Friday, January 16, 2009

Invisible Walls ENHANCE Immersion

There is an interesting discussion on Terminally Incoherent about invisible walls. Luke seems to feel that they kill immersion. Apparently, so do everyone else that commented on his blog.

Always the contrarian, I have to defend the opposite position: invisible walls enhance immersion.

One of the irritating things I find in many RPGs that have "open worlds" where you can interact with everything is that everything is so damn small. You walk into the mining village and there's like five people who live there and three houses. Obviously the game developers have limited time and it doesn't make sense to design the game world with realistically sized mining villages with hundreds of NPCs and fully interactive homes because it would take them forever to do just that and then there'd be no time to actually make the damn game. So I understand that. But they have a choice:

- put in fake backdrops of "the rest of the village" but make it so the player can't go there, OR
- make the world unrealistically small so the developers have time to implement every facet of the game world and therefore won't need to upset player's illusion of interactivity and control

I prefer the former. I find it curious that people insist on the latter. Last time I checked, few RPGs put bathrooms anywhere in game, and I can't remember the last one that made me use one. So obviously as consumers we all draw the line at how much immersion we require somewhere.

When you get to the edge of a map, the game developers could put in an invisible wall to demonstrate that the game world continues, OR they can go out of their way to put in all sorts of natural barriers so you simply can't continue. Again, I prefer the former. Wrapping the entire game world with barriers just exaggerates how unreal the game environment is and ruins the illusion. Who builds nations in the middle of impenetrable valleys that you can't get goods in and out of?

I prefer the game world to feel realistically consistent. And that means having the maps appear to continue even if they don't. After all, if your RPG consists of a map of a nation, they probably do trade with other nations. That's not very plausible if you can't get an individual outside the borders of the nation, let alone a caravan. With an invisible wall, you can see that the world goes on, but from a role-playing standpoint, your character just doesn't want to go there.

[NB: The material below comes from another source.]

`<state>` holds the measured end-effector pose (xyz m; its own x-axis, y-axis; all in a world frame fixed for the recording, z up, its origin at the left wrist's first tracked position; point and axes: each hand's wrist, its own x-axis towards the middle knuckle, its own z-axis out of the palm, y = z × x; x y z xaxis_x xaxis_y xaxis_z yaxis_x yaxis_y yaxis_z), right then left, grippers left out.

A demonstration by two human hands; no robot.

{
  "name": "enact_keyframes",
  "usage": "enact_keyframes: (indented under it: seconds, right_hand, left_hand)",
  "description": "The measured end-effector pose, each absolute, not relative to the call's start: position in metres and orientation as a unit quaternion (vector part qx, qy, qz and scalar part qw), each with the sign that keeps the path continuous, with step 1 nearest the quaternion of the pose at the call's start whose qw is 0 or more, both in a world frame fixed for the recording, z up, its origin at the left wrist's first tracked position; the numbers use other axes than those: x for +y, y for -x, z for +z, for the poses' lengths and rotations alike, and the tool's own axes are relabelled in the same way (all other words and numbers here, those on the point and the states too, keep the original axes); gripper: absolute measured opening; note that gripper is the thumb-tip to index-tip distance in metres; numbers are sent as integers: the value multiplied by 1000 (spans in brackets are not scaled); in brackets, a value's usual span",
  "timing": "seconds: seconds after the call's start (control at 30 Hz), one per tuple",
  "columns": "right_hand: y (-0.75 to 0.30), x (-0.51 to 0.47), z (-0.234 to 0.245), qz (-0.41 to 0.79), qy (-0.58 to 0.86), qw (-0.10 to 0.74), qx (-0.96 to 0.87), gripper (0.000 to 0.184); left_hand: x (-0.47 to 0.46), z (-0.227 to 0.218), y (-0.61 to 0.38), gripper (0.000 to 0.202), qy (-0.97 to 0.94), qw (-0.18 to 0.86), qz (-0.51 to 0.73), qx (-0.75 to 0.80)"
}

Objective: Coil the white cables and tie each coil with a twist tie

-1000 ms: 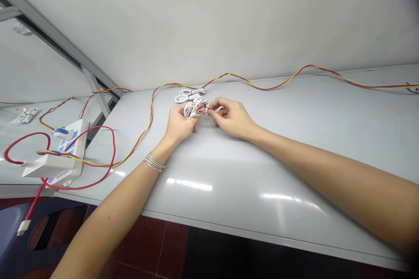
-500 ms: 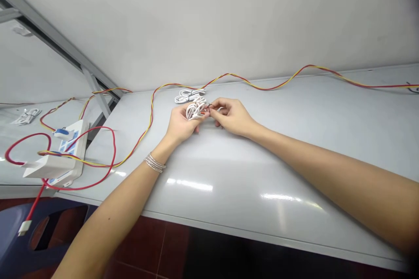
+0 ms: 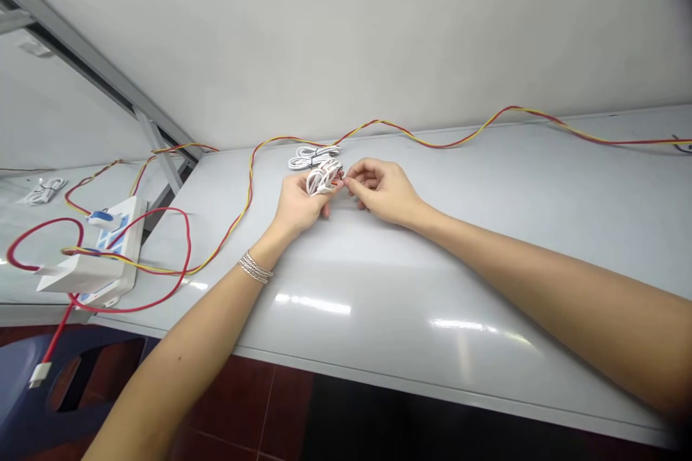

In other words, I prefer the illusion of a continuous world even if it means sacrificing the player's control at certain points.

I do think that perhaps games could implement the invisible walls better. Instead of having you continue to run in place once you hit the wall, as most do, just have the player stop running and say "I don't want/need to go there," and/or turn them around. That way you can maintain narrative immersion (that the world continues but your purpose is so important you can't go wandering off yet) without violating the immersion of control.

There's no right or wrong here. It's all a matter of opinion. In Grand Theft Auto the city is big, big, big. It's a city after all. That's narrative immersion. But because it's so big, obviously the developers can't make every indoor area. That means some doors can't be opened (they are simply fake backdrops). That violates the illusion of control, which for many makes the game less immersive. You now have a game world where you can kick down SOME doors but not others, arbitrarily.

So what do you prefer your games focus on? Narrative immersion (if they say it's a city, it should LOOK like a city), or illusion of control (if there's a door, I should be able to open it)?

2 comments:

Anonymous said...

I suppose illusion is fine, as long as it's very, VERY well made. It's really frustrating encountering an 'invisible wall' when it *looks* like you can pass through there.

Anonymous said...

"just have the player stop running and say "I don't want/need to go there," and/or turn them around" now that sounds like killing the immersion.

Examples of well made 'invisible walls' are World of Warcraft where they sometimes use fog to stop you going on, or Crysis where if you swim too far out into the ocean a Shark will eat you.